Ils restèrent ainsi, jouant à se caresser dans tous les recoins, chacun admiratif du corps et du sexe merveilleux de l’autre, à grignoter entre deux baisers. Ils étaient unis, essayant de comprendre l’autre, d’être l’autre.

— Corentin, que s’est-il passé ?

— Jean-Eu est un peu spécial. C’est un fils à papa, un gosse de riches. Il termine une école de commerce et ne raisonne qu’en winners et en loosers. Lui, c’est un winner, puisqu’il va hériter de la boite de papa ! Normalement, quand il ne débite pas ses conneries, il est supportable.

— Mais s’il est bourré de thunes, pourquoi il fait ça ?

— Par mépris des autres. Tu as vu, il a beaucoup de charme, une certaine beauté. Il est très attirant pour les hommes. Je crois qu’il se paie sa drogue. Et puis..

— Oui ?

— Il est super bien monté. Il a une queue de bonne taille, de belles couilles. Tu le sens quand il est en toi ! C’est super. En plus, il y va fort. Tu lui appartiens complètement. J’aime bien ! Il est très dominant. Il dit qu’il ne s’est jamais fait mettre, que nous sommes des pédés, car on aime se faire enfiler. Moi, je crois qu’il s’est fait enculer une fois, qu’il a aimé, mais que c’est en totale contradiction avec sa position de dominant.

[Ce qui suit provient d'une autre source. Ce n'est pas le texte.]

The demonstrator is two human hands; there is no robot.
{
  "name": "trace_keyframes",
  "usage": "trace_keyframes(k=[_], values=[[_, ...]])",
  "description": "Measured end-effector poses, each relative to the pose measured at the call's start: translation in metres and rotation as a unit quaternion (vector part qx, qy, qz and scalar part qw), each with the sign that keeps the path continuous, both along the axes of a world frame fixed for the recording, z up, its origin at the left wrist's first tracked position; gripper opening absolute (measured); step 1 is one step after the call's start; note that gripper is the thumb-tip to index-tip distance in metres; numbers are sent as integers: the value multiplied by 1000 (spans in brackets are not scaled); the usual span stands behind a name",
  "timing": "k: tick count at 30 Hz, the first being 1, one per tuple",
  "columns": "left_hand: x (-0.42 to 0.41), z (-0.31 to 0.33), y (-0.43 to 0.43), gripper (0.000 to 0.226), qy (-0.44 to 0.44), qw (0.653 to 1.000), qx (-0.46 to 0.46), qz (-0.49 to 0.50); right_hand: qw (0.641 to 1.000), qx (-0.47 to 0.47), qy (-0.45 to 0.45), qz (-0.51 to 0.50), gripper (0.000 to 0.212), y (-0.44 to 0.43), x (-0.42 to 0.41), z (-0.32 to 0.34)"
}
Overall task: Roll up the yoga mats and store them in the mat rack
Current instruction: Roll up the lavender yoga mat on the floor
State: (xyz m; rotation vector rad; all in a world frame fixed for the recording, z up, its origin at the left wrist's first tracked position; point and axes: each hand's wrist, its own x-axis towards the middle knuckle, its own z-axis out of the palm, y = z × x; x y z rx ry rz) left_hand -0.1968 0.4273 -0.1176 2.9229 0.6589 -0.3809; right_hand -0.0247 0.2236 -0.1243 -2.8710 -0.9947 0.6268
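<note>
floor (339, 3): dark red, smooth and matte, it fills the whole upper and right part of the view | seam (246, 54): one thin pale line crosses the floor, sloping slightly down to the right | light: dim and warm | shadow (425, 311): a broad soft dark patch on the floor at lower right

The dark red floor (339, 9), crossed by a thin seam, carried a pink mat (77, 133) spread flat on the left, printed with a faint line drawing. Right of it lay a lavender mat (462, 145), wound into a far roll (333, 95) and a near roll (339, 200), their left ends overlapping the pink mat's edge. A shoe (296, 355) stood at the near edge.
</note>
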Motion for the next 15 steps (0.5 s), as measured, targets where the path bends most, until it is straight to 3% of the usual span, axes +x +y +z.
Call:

— Enculer, mettre, enfiler… C’est ça, l’amour entre hommes ?

— Non. Ça, c’est le sexe entre hommes. Tu ne connais pas et je vois bien que ce n’est pas pour toi. Je le sais depuis le début. L’amour, c’est un sentiment, c’est ce que j’éprouve pour toi. Depuis le début.

— Mais qui dit amour dit sexe ? Tu as envie de faire l’amour avec moi ? De m’enfiler ?

— De faire l’amour avec toi, pas de baiser avec toi. Oui ! J’ai envie ! Très envie. Et toi ?

— Je ne sais pas ! Je suis prêt à tout pour toi. Je t’imagine me pénétrant par en bas. Cela me dégoute complètement, mais m’offrir à toi me fait envie. Inversement, te pénétrer me dégoute aussi, mais me sentir en toi, en pleine érection, me tente énormément.

— Tu n’es pas prêt ! Ce n’est pas dégoutant. C’est une idée, un peu normale. Ce sont des zones hyper innervées, c’est très intense. Tu as déjà fait l’amour avec une file ?

— Oui, une fois. Ce n’était pas super…

— C’est comme entre mecs, ça dépend beaucoup du partenaire. Moi, je n’ai jamais été tenté par une gonzesse. Pour le coup, je trouve cela dégoutant. Il parait que les filles mouillent, qu’on rentre facilement. Un cul d’homme, c’est sec et c’est serré. Enfin, sauf s’il a trop servi !

— Arrête de parler comme ça !

— C’est vrai que tu es un petit puceau ! Tu es touchant de naïveté ! Pourtant, si tu savais comme c’est bon ! Moi, j’aime les deux ! C’est incroyable cette chance qu’on les homos de pouvoir alterner les rôles.

— Peut-être…

— Tu es bizarre. Tu sembles craindre les rapports homosexuels, mais tes mains ne quittent pas mon sexe.

— Oh, désolé !

— Non, continue ! J’adore tes petites caresses ! Tu me tiens en érection depuis des heures !

— C’est vrai. Penser à un sexe d’homme me dégoute. Mais le tien est une merveille. Je trouve qu’il est un condensé de toi. J’aime deux choses en toi : ton sexe, ta bouche quand on s’embrasse. Et toi, en entier !

— Ça fait trois choses ! Ou une ! Pas deux…

— Je suis un littéraire, moi. Pas un physicien.